J'avais fini de me doucher. Les idées noires avaient terni mon plaisir d'être dans l'eau claire et je restais avec mes angoisses glaçantes au milieu des vapeurs chaudes qui s'échappaient en volutes insaisissables.
Katalia me tira de mes songes brumeux :
- Tes habits ne sont pas secs.
- Ha ?
- Je peux prêter les miens.
- Tu es sûre ? Là où je vis, j'ai tendance à les déchirer.
- Pas grave ! Ce sont des habits donnés !
Je grimaçais. Je savais bien que ces vêtements lui venaient de ces raclures d'ecclésiastiques.
- Tu sais que je n'aime pas quand tu vas les voir, lui dis-je, Ces gens-là ont l'air généreux mais, tout ce qu'ils veulent c'est t'amadouer.
- Ils sont gentils ! Et puis, il faut bien croire en quelque chose. Et toi, tu crois en quoi ?

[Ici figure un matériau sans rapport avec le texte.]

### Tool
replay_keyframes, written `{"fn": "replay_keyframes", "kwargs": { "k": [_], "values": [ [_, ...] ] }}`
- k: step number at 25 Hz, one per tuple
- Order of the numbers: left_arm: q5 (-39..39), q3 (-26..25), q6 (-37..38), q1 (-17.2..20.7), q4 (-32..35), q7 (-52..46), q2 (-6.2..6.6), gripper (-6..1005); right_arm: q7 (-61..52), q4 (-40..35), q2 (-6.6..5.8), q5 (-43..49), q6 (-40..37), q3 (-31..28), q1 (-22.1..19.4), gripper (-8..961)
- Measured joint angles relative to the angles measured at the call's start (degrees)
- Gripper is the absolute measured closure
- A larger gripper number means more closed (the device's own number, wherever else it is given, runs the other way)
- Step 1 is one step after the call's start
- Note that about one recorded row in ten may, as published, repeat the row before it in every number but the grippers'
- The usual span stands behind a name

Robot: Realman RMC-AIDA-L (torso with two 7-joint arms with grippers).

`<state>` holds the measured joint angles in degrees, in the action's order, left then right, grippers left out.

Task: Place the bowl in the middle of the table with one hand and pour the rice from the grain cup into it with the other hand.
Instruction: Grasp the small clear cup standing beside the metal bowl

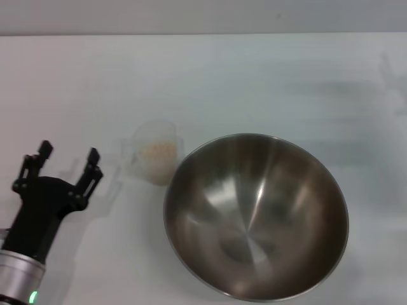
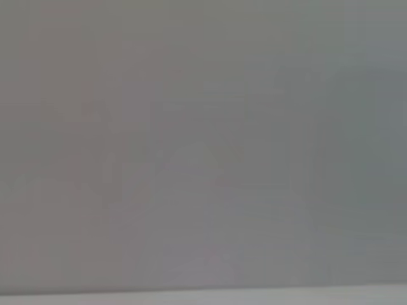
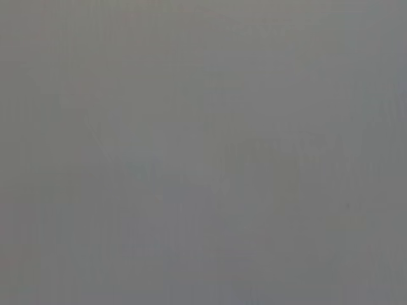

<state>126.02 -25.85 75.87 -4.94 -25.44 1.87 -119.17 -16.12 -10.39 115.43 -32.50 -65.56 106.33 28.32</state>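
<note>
Steel bowl (image 1: pixel 256 216) sitting upright on white bench (image 1: pixel 267 82), roughly mid-bench and slightly toward the near edge; placing step judged done. Nothing inside the bowl, only reflections on bare metal, so pouring not yet done. Small plastic cup (image 1: pixel 154 152) standing upright just beside the bowl, on its left and a little farther from the robot, close to the rim, contact impossible to tell. Rice (image 1: pixel 158 152) in the cup, a pale beige heap seen through the open top. Left claw (image 1: pixel 67 162) near the cup, on the side away from the bowl, fingers spread wide and empty, not touching the cup. Right claw not seen in any view. Both wrist views blank grey, showing nothing usable.

What remains, as a judgement: gripping the cup, lifting it over the bowl, tipping the rice out.

Bowl: large, round, deep, brushed grey metal with bright streaks of glare, thin rim, far wider than the cup. Cup: frosted, see-through plastic, round mouth, small handle toward the claw. Rice: fine loose grains. Bench: flat, matte white, unmarked. Claw: black, two slim fingers on a black wrist with a silver cuff.
</note>
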Motion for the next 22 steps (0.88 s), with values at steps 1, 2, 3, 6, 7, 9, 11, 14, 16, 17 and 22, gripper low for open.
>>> {"fn": "replay_keyframes", "kwargs": {
  "k": [1, 2, 3, 6, 7, 9, 11, 14, 16, 17, 22],
  "values": [
    [0.0, 0.1, -1.3, 0.0, -1.0, 1.3, -0.01, 209, 0.0, 0.0, 0.0, 0.0, 0.0, 0.0, 0.0, 245],
    [0.0, 0.2, -1.8, 0.0, -1.5, 1.7, -0.01, 209, 0.0, 0.0, 0.0, 0.0, 0.0, 0.0, 0.1, 245],
    [0.0, 0.4, -2.6, 0.0, -2.2, 2.6, -0.01, 209, 0.0, 0.0, 0.0, 0.0, 0.0, 0.0, 0.1, 245],
    [0.0, 0.9, -4.3, 0.0, -3.5, 4.0, -0.01, 209, 0.0, 0.0, 0.01, 0.0, 0.0, 0.0, 0.2, 245],
    [0.0, 1.2, -4.9, 0.0, -3.9, 4.5, -0.01, 210, 0.0, 0.0, 0.02, 0.0, 0.0, 0.0, 0.2, 245],
    [0.0, 1.2, -5.3, 0.0, -4.2, 4.9, -0.01, 210, 0.0, 0.0, 0.03, 0.0, 0.0, 0.0, 0.2, 245],
    [0.0, 1.4, -7.0, 0.0, -5.1, 6.4, -0.01, 210, 0.0, 0.0, 0.01, 0.0, 0.0, 0.0, 0.2, 245],
    [0.0, 1.1, -8.6, -0.3, -5.5, 7.2, -0.01, 211, 0.0, 0.0, -0.05, 0.0, 0.0, 0.0, 0.2, 245],
    [0.0, 0.7, -9.3, -0.6, -5.3, 7.3, -0.01, 211, 0.0, 0.0, -0.05, 0.0, 0.0, 0.0, 0.2, 245],
    [-0.1, 0.6, -9.6, -0.8, -5.2, 7.3, -0.01, 211, 0.0, 0.0, -0.04, 0.0, 0.0, 0.0, 0.2, 245],
    [-0.5, -0.2, -10.9, -1.7, -4.4, 7.3, 0.04, 212, 0.0, 0.0, -0.04, 0.0, 0.0, 0.0, 0.2, 245]
  ]
}}
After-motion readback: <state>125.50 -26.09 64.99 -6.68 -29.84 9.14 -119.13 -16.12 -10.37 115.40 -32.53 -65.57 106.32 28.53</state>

- Je crois en moi... et aussi en toi.
- ...
Elle ne répondit pas et baissa les yeux, rougissante. Cela semblait l'avoir touché.
Je vérifiais les étoffes qu'elle m'avait tendues, passant ma main dessus. Ils pouvaient bien les avoir bénies ou je ne sais quoi et je n'avais pas envie de me mettre à fondre comme dans de l'acide juste après les avoir enfilés.
Rien à signaler.
Je m'habillais.
- Ça te va bien, me dit Katalia quand j'eus fini.
- Merci !
La tenue était un peu étroite pour moi. Elle se composait d'un jean bleu sombre et un peu moulant et d'un t-shirt gris uniforme à manches courtes.
- Je ne l'ai jamais porté...
Elle avait dit cela sur un ton d'excuse qui ne me plut pas du tout. Je la toisais d'un regard sévère.
- Tu crois quoi ? Que j'aurais honte de porter tes vêtements ?
- Non ! Je... Ne te fâche pas.
- Hé bien je suis fière ! Je suis fière de porter les vêtements que tu m'as prêté ! Merde !
Elle savait que j'avais l'odorat fin et voulait sans doute me ménager.
Pour m'amuser, une fois, j'avais eu le malheur de lui faire une démonstration de mes talents en décrivant l'état de santé du client avec qui elle avait passé la matinée, rien qu'à l'aide du foulard qu'elle avait porté. Elle s'était mise à pleurer.
Elle n'avait pas choisi cette vie. D'autres avaient choisi à sa place et maintenant elle ne pouvait plus en sortir. Elle devait avoir autant de dégoût pour sa situation que moi pour la mienne.
La prostituée et la vampire.
En attendant, elle me souriait.
- Je vais y aller ! Lui dis-je en ajustant la veste que j'avais remise.
- Attend ! Pour toi !
Elle venait de sortir une poche de bonbons de l'une des étagères. Le plastique du sachet craquait de manière désagréable.
- Je croyais t'avoir dit que je ne suis plus une petite fille, me moquais-je tout en mettant la main dans le paquet.
C'étaient des sucettes bon-marché. Je saisis le bâtonnet de l'une d'elles et l'extrayais doucement de son emballage.
La portant à ma bouche, je tentais de mimer une pose cool pour faire rire Katalia.
- Merci ! Je ressemble presque une lolita grâce à toi !
Elle m'ébouriffa les cheveux pour toute réponse.